* [Exercise requirements]:
Reproduce the listing below exactly, minus its pictures.

* [Data]:
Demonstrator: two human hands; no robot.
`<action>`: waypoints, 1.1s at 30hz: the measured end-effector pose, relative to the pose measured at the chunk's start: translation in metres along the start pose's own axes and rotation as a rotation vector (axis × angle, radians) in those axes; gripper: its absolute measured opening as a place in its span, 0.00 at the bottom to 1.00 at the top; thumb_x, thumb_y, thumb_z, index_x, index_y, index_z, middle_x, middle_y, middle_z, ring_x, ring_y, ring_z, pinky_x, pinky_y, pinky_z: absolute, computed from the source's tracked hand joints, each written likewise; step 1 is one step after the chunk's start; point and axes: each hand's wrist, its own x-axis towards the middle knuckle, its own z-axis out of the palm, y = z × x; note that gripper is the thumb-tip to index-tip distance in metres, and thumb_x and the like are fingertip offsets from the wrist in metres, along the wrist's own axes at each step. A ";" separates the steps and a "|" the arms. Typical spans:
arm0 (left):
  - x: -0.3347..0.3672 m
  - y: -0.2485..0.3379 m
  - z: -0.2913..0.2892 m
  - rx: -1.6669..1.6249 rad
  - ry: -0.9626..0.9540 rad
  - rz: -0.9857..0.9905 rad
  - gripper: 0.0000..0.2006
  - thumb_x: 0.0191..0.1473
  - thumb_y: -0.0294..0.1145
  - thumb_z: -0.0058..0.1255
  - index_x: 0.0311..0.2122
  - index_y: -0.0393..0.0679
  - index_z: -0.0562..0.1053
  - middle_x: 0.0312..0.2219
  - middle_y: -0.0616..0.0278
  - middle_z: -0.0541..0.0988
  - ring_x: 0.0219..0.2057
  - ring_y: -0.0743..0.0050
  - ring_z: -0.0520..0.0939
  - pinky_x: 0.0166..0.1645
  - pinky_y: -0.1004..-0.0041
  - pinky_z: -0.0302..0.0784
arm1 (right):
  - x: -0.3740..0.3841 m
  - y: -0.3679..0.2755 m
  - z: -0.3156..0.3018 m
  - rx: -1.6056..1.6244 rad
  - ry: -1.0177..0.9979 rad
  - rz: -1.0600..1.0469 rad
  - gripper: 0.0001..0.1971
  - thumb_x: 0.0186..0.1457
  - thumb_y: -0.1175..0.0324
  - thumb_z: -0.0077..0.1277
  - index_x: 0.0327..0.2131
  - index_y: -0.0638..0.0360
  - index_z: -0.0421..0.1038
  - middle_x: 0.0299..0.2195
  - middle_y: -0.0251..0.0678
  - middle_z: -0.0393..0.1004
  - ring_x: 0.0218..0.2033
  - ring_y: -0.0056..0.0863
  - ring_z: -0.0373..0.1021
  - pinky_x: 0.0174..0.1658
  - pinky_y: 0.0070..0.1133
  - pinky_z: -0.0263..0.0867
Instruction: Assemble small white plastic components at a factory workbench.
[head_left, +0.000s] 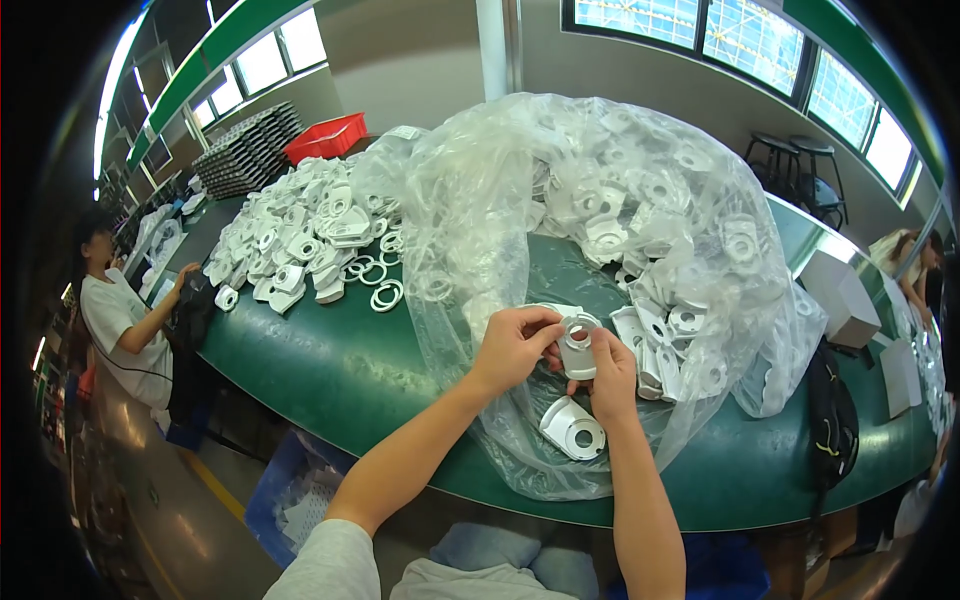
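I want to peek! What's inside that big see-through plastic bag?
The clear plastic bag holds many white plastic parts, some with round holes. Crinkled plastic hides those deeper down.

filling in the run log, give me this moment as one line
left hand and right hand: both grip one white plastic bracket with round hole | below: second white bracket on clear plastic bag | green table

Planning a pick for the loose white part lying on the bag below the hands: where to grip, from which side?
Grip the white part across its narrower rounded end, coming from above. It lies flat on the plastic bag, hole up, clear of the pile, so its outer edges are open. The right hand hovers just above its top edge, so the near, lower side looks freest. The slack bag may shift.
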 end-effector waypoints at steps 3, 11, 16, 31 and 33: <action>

* [Task response]:
Demonstrator: two human hands; no robot.
`<action>`: waypoints, 1.1s at 30hz: the measured end-effector pose, relative to the pose measured at the chunk's start: translation in metres along the start pose's own axes and rotation as a rotation vector (axis × angle, radians) in those axes; gripper: its absolute measured opening as a place in its span, 0.00 at the bottom to 1.00 at the top; thumb_x, thumb_y, thumb_z, index_x, index_y, index_z, middle_x, middle_y, middle_z, ring_x, ring_y, ring_z, pinky_x, pinky_y, pinky_z: absolute, computed from the source's tracked hand joints, each written likewise; step 1 is one step after the chunk's start; point and axes: each hand's wrist, its own x-axis towards the middle knuckle, its own z-axis out of the palm, y = z × x; note that gripper is the thumb-tip to index-tip distance in metres, and thumb_x and the like are fingertip offsets from the wrist in metres, along the wrist's own axes at each step. A ";" separates the steps and a "|" the arms. Typical spans:
arm0 (left):
  - x: -0.3347..0.3672 m
  - y: -0.2485..0.3379 m
  - z: -0.2913..0.2892 m
  - rx: -1.6669..1.6249 rad
  - ry: -0.9626..0.9540 rad
  - rz: -0.9857..0.9905 rad
  - gripper: 0.0000..0.2006
  - thumb_x: 0.0191..0.1473
  - thumb_y: -0.0294..0.1145
  - thumb_z: -0.0058..0.1255
  - index_x: 0.0311..0.2122
  - index_y: -0.0393..0.0679
  - index_z: -0.0562..0.1053
  - middle_x: 0.0312..0.2219
  - middle_y: -0.0616..0.0278
  - middle_z: -0.0541..0.0988
  - ring_x: 0.0219..0.2057
  - ring_y: -0.0743..0.0050
  - ring_z: -0.0520..0.0939
  - pinky_x: 0.0166..0.1645
  - pinky_y: -0.1004..-0.0041
  - pinky_z: -0.0302..0.0784
arm1 (right):
  - x: -0.3740..0.3841 m
  - y: -0.3679..0.2755 m
  - z: -0.3156..0.3018 m
  - rx: -1.6056..1.6244 rad
  - ry: -1.0177..0.9979 rad
  - rz: -1.0600..1.0469 rad
  - gripper: 0.0001..0.1971
  - thumb_x: 0.0186..0.1457
  - thumb_y: -0.1175..0.0324
  - thumb_z: -0.0077..0.1277
  - index_x: 0.0327..0.2131
  - index_y: -0.0638..0.0360
  - index_z: -0.0421..0.1038
  - middle_x: 0.0299..0.2195
  - middle_y: -0.0251..0.0678
  - middle_z: -0.0393..0.1004
  - ring_x: 0.0218..0.2033
  - ring_y: -0.0056..0.0863
  - ring_z: -0.0373..0.1021
  - pinky_x: 0.0174..0.1658
  - pinky_y: 0.0070..0.1133
  - pinky_z: -0.0263..0.0867
Instruction: Assemble small white plastic components at a factory workbench.
[head_left, +0.000s] 
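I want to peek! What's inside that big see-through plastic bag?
The clear plastic bag holds many white plastic parts, some with round holes. Crinkled plastic hides those deeper down.

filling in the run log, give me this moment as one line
left hand and right hand: both grip one white plastic bracket with round hole | below: second white bracket on clear plastic bag | green table

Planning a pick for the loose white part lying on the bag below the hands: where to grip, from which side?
Grip the white part across its narrower rounded end, coming from above. It lies flat on the plastic bag, hole up, clear of the pile, so its outer edges are open. The right hand hovers just above its top edge, so the near, lower side looks freest. The slack bag may shift.
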 end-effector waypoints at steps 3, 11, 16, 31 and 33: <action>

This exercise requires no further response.